▶ **Records for processing**:
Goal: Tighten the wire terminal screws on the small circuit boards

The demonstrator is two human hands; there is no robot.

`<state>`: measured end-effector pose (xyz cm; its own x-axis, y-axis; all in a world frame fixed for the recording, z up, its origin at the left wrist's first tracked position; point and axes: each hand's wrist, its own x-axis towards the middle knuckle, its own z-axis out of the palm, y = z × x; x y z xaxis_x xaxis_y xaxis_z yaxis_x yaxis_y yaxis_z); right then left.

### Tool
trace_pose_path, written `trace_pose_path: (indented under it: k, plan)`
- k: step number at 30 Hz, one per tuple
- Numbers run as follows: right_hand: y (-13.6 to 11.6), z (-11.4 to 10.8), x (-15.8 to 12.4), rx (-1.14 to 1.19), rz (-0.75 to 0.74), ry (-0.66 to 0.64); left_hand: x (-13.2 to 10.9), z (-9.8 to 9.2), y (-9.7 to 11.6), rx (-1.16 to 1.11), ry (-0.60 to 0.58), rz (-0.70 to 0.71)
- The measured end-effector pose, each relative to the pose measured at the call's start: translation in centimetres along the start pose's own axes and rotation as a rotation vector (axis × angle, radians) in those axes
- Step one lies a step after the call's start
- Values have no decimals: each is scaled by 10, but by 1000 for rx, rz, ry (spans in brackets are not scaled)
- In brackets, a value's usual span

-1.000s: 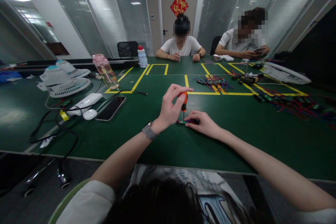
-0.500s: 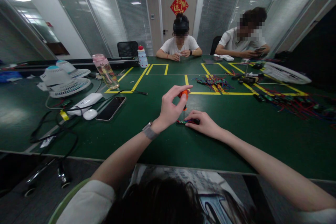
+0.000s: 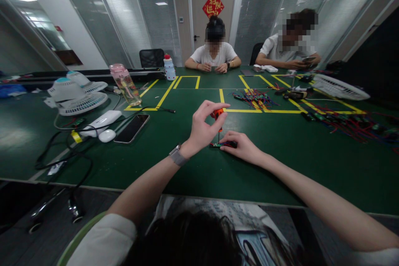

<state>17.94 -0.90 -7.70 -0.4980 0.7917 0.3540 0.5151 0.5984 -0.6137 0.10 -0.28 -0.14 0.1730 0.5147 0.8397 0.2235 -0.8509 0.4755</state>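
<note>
Left hand's arched high, gripping a near-upright screwdriver, tip down at the little circuit board. Right hand's low, pinching that board on the table. Red door sign: gold Chinese characters.

A: What's the screwdriver handle made of?
B: Plastic, by its look, with a thin metal shaft below.
A: And the desk?
B: Smooth, with a soft sheen over at the left. The tape stuck on it looks matt.
A: The phone?
B: Glossy, like dark glass. The watch strap looks like dull metal, the sleeve like soft matt cloth.
A: Anything see-through?
B: The bottle, clear and shiny; glass or plastic, I can't tell. The front fan looks like smooth plastic, the diamond sign like paper.
</note>
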Motion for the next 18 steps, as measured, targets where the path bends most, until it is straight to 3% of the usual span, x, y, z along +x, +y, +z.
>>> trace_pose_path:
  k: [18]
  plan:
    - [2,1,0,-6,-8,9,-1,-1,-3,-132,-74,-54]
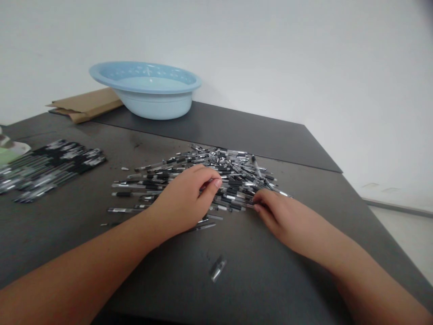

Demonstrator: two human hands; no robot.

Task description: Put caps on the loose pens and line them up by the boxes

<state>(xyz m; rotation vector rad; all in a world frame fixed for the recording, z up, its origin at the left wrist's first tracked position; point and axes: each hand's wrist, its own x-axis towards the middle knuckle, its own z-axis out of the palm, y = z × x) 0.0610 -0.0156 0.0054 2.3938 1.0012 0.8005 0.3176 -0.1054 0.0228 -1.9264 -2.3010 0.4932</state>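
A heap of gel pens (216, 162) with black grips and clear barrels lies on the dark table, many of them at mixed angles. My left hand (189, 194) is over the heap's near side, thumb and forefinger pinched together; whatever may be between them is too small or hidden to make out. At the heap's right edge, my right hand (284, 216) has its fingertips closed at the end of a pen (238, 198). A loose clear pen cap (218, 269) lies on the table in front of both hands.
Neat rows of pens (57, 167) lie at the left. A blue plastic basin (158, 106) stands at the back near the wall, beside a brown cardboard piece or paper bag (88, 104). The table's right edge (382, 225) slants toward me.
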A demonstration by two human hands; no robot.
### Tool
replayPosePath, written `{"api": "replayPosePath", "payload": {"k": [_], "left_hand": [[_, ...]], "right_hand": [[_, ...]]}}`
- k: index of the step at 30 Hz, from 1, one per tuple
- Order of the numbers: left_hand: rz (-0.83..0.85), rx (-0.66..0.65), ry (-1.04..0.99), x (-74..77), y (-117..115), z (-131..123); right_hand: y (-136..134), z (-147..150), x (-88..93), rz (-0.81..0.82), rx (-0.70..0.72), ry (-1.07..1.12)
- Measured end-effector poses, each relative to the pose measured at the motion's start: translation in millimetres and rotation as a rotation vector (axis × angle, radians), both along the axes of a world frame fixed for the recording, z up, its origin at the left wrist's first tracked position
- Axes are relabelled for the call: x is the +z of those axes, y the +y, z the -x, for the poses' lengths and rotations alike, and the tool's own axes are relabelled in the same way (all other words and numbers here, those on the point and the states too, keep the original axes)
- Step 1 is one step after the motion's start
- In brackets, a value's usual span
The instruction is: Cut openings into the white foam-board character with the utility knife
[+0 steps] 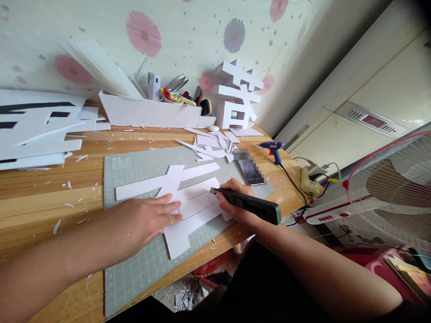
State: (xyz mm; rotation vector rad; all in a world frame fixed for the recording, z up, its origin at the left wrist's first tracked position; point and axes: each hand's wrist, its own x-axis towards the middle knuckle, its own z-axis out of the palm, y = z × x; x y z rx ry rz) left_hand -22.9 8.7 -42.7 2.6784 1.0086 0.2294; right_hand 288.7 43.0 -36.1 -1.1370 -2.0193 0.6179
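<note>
A white foam-board character shape (198, 226) lies on the grey cutting mat (134, 278), with a rectangle marked in its middle. My left hand (148, 220) rests flat on the shape's left side, fingers stretched out. In my right hand (235, 197) is a black utility knife (256, 206), gripped with its blade end at the right end of the marked rectangle. The palm side of the right hand is hidden.
White offcuts (212, 143) lie behind the mat. A phone (251, 170) and a blue glue gun (274, 150) are at the right. A white tool box (148, 112) and a standing white character (237, 96) line the wall. A fan (397, 193) stands right.
</note>
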Motion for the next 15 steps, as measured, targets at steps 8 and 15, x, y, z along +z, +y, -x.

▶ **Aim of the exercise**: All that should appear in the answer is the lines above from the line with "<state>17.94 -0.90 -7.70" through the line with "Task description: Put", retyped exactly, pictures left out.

▶ **Result of the exercise**:
<state>17.94 -0.90 -7.70 -0.4980 0.7917 0.3540 0.5151 0.5984 -0.6137 0.10 -0.28 -0.14 0.1730 0.5147 0.8397 0.2235 -0.8509 0.4755</state>
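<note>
Left hand's arched high, gripping a near-upright screwdriver, tip down at the little circuit board. Right hand's low, pinching that board on the table. Red door sign: gold Chinese characters.

A: What's the screwdriver handle made of?
B: Plastic, by its look, with a thin metal shaft below.
A: And the desk?
B: Smooth, with a soft sheen over at the left. The tape stuck on it looks matt.
A: The phone?
B: Glossy, like dark glass. The watch strap looks like dull metal, the sleeve like soft matt cloth.
A: Anything see-through?
B: The bottle, clear and shiny; glass or plastic, I can't tell. The front fan looks like smooth plastic, the diamond sign like paper.
</note>
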Motion for the next 18 steps, as measured, targets where the path bends most, until it is straight to 3% of the usual span, x, y, z along +x, +y, +z.
>>> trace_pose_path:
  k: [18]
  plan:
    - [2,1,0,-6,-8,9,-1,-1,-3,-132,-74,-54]

Demonstrator: two human hands; no robot.

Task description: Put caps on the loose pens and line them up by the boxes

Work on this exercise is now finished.